Minister of Labour, Employment and Social Security
- In office 27 June 2022 – 26 December 2022
- President: Bidya Devi Bhandari
- Prime Minister: Sher Bahadur Deuba
- Preceded by: Krishna Kumar Shrestha
- Succeeded by: Pushpa Kamal Dahal (as Prime Minister)

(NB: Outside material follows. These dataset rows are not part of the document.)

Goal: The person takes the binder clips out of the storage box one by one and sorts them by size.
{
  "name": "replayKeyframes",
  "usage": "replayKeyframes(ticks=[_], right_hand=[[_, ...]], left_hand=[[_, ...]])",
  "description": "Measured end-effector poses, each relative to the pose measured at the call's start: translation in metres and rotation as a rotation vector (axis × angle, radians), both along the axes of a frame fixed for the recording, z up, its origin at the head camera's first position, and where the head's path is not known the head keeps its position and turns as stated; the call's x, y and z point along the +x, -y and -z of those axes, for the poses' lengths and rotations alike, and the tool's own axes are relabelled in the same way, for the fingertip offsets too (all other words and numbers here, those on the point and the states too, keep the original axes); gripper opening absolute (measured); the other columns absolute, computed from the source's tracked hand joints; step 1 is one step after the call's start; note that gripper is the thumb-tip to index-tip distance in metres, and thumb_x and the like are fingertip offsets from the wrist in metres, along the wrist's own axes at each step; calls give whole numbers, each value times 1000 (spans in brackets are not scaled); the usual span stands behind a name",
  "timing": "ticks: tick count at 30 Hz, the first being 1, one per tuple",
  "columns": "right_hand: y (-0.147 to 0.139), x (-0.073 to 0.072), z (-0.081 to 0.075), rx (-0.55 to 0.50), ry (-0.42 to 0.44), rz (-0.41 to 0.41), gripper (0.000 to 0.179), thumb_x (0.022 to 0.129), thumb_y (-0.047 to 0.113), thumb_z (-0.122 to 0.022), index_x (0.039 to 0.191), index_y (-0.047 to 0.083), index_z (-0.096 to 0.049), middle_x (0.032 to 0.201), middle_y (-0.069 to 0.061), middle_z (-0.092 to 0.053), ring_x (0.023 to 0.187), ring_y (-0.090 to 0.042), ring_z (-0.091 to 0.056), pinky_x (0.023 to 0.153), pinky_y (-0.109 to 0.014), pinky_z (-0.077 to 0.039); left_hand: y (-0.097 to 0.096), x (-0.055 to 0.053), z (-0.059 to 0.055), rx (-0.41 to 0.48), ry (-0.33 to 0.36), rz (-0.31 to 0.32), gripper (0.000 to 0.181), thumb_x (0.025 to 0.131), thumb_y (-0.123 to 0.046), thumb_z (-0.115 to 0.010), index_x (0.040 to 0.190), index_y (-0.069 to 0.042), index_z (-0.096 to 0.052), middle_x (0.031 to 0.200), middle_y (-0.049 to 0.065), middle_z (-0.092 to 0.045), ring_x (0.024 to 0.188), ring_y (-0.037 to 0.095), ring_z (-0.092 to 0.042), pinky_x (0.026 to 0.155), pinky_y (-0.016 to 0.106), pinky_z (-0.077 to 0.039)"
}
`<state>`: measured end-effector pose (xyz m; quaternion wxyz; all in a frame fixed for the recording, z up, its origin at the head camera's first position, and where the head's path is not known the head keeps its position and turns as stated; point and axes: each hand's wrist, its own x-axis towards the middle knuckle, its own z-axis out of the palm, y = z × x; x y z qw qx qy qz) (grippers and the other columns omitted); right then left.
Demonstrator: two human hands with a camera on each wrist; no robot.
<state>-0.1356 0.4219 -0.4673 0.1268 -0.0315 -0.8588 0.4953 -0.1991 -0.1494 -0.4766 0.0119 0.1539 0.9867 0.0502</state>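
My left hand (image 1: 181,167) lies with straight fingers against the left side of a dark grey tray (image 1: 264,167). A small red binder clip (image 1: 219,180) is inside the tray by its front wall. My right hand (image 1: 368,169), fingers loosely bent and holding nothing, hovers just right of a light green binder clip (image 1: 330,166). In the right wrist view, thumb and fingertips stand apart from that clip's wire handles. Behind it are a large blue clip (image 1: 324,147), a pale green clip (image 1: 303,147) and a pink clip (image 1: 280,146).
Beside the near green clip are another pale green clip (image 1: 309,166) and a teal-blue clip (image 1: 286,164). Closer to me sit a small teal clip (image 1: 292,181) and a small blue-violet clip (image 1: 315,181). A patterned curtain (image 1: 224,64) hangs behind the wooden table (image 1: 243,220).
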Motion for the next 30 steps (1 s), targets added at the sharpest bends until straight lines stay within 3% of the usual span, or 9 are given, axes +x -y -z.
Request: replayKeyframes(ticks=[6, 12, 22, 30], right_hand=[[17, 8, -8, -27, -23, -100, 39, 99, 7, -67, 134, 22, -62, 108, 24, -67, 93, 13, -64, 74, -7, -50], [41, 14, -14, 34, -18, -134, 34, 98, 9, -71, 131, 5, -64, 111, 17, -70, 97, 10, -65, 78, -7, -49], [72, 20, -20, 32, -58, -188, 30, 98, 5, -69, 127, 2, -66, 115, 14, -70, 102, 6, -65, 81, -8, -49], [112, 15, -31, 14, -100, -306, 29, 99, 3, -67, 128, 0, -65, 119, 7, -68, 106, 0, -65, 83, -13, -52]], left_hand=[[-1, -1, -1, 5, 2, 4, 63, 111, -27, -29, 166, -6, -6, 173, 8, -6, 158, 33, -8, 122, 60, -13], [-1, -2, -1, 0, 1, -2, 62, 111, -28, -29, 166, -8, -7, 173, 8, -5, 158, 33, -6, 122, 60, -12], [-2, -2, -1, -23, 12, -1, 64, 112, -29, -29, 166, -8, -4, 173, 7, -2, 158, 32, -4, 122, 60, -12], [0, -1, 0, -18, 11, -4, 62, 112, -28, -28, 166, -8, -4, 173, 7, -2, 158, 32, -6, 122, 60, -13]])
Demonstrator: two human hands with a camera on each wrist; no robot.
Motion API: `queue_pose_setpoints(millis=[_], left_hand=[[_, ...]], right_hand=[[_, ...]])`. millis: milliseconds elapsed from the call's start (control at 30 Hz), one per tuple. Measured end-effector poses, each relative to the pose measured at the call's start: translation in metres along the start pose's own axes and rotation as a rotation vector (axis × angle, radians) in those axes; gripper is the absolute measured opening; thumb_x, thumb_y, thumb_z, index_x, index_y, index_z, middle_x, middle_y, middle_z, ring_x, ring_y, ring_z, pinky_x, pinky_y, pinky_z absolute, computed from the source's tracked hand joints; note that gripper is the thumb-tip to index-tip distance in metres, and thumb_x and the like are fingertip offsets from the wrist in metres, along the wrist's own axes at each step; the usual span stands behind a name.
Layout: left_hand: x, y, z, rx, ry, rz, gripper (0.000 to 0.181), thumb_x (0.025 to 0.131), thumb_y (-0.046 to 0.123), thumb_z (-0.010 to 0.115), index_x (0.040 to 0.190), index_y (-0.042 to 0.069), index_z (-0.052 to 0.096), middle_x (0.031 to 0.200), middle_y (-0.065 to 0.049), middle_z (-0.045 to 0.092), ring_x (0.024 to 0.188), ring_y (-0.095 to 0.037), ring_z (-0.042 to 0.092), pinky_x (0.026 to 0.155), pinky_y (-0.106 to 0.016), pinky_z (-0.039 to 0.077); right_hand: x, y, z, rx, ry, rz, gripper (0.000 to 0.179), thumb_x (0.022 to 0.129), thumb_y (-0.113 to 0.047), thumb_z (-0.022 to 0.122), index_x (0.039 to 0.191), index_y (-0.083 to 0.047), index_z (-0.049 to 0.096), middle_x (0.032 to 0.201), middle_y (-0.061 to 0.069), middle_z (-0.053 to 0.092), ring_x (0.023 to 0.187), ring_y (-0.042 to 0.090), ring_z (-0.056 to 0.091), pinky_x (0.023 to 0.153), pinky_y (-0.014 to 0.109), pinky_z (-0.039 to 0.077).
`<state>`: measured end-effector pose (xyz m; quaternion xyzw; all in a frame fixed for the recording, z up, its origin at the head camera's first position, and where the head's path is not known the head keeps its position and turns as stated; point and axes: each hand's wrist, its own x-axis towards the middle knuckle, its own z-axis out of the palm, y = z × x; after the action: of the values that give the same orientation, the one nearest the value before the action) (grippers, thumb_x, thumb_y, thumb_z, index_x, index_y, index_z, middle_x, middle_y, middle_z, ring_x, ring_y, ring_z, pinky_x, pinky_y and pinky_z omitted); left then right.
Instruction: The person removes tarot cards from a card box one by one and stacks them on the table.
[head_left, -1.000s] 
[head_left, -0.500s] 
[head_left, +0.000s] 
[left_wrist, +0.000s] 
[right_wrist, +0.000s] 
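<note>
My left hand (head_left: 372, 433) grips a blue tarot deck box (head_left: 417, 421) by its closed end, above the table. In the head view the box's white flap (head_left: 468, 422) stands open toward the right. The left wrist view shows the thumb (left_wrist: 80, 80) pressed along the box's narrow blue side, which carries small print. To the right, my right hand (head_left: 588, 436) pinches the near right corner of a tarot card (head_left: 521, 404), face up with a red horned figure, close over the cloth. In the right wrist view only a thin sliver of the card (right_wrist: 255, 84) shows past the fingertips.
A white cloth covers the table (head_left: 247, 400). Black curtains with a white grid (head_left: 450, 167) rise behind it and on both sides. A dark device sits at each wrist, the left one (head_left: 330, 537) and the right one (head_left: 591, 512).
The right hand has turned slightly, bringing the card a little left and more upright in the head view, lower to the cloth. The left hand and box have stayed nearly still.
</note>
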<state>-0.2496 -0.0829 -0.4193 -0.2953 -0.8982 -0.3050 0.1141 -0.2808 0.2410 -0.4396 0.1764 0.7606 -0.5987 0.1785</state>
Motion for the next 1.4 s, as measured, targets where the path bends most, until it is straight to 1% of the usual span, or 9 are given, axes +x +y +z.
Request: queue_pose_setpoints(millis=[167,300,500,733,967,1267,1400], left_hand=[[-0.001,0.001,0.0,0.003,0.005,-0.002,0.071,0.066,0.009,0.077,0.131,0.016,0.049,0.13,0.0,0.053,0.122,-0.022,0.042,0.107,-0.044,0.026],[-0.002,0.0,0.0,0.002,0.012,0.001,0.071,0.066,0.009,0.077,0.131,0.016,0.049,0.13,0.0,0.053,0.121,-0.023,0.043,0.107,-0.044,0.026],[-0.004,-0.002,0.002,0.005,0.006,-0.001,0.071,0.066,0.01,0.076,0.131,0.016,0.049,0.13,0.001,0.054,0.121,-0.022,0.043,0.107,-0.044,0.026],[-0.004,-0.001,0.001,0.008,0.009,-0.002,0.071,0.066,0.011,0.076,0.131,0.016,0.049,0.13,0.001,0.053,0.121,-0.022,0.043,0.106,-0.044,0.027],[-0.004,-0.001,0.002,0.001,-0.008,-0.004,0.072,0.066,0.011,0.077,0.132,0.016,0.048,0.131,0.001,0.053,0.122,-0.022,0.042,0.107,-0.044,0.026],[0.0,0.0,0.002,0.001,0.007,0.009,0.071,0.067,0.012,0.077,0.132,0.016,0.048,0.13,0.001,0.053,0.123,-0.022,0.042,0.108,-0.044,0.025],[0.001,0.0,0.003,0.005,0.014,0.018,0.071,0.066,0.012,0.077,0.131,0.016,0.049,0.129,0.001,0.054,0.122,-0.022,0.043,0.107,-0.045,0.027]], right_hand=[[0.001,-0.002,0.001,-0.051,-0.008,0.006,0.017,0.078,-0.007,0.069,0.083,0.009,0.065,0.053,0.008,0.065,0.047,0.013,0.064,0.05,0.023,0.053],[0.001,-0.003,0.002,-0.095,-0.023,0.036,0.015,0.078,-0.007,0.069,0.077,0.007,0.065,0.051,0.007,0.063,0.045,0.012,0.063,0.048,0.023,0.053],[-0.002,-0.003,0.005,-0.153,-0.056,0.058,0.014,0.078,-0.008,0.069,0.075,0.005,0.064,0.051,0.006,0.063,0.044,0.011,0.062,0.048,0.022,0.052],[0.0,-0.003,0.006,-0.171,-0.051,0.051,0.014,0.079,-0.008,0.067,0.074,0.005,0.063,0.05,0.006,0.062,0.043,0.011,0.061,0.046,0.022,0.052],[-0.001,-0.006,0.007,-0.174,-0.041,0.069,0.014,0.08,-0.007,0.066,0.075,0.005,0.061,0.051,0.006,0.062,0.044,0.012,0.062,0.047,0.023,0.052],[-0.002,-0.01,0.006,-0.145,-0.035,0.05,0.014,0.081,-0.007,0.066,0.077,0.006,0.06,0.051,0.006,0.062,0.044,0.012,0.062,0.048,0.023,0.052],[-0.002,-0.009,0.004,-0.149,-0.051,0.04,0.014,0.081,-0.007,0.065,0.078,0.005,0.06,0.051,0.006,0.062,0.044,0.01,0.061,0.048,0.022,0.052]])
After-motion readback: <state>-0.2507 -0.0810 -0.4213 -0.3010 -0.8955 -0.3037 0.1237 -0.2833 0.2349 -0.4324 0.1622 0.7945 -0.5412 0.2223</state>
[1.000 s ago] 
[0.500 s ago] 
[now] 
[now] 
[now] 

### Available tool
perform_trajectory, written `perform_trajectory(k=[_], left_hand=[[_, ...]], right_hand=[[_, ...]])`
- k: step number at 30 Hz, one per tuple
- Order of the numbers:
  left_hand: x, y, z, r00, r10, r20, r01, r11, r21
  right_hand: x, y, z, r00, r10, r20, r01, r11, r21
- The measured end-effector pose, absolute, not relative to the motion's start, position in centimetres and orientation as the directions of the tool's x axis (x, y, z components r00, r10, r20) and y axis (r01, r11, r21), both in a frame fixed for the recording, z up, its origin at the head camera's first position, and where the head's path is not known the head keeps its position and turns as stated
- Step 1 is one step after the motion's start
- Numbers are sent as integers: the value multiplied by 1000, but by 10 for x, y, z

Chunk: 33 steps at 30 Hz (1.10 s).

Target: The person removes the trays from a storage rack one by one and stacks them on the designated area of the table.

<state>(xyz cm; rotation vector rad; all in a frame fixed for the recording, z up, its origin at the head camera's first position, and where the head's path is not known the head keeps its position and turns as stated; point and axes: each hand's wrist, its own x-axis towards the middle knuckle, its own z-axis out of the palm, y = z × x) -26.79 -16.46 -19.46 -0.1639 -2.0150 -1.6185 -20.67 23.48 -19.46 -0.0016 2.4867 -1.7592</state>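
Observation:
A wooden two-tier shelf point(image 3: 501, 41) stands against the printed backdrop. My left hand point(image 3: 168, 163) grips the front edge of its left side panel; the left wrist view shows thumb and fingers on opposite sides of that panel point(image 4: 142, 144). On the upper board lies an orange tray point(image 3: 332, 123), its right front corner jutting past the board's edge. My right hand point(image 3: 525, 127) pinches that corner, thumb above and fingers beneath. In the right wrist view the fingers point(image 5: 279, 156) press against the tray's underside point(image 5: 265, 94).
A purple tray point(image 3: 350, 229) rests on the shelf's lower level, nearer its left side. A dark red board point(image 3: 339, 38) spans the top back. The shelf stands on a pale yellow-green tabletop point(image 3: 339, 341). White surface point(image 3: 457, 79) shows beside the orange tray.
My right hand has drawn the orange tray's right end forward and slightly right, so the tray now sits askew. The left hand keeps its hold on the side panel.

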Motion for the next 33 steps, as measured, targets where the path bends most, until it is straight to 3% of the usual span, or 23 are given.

Member of Parliament, Pratinidhi Sabha
- In office 22 December 2022 – 12 September 2025
- Preceded by: Bhim Bahadur Rawal
- Succeeded by: Bharat Kumar Swar
- Constituency: Achham 1

Member of Parliament, Rastriya Sabha
- In office 4 March 2018 – 3 March 2022
- Constituency: Sudurpashchim Province

Member of the Constituent Assembly
- In office 28 May 2008 – 28 May 2012
- Preceded by: Gobinda Bahadur Shah (as Member of Parliament)
- Succeeded by: Bhim Bahadur Rawal
- Constituency: Achham 1

Personal details
- Born: 22 August 1966 (age 59) Achham District, Nepal
- Party: CPN (Unified Socialist) (since 2022)
- Other political affiliations: CPN (UML) (until 2022)

= Sher Bahadur Kunwor =

Nepali politician

Sher Bahadur Kunwor (शेरबहादुर कुँवर) is a Nepali politician who is currently serving as the Minister of Labour, Employment and Social Security in the ruling coalition led by Prime Minister and Nepali Congress President Sher Bahadur Deuba. He is currently a member of the CPN (Unified Socialist).

He was elected from the Achham 1 constituency, winning 21631 votes. He is the current Member of National Assembly of Nepal representing Sudurpaschim Pradesh.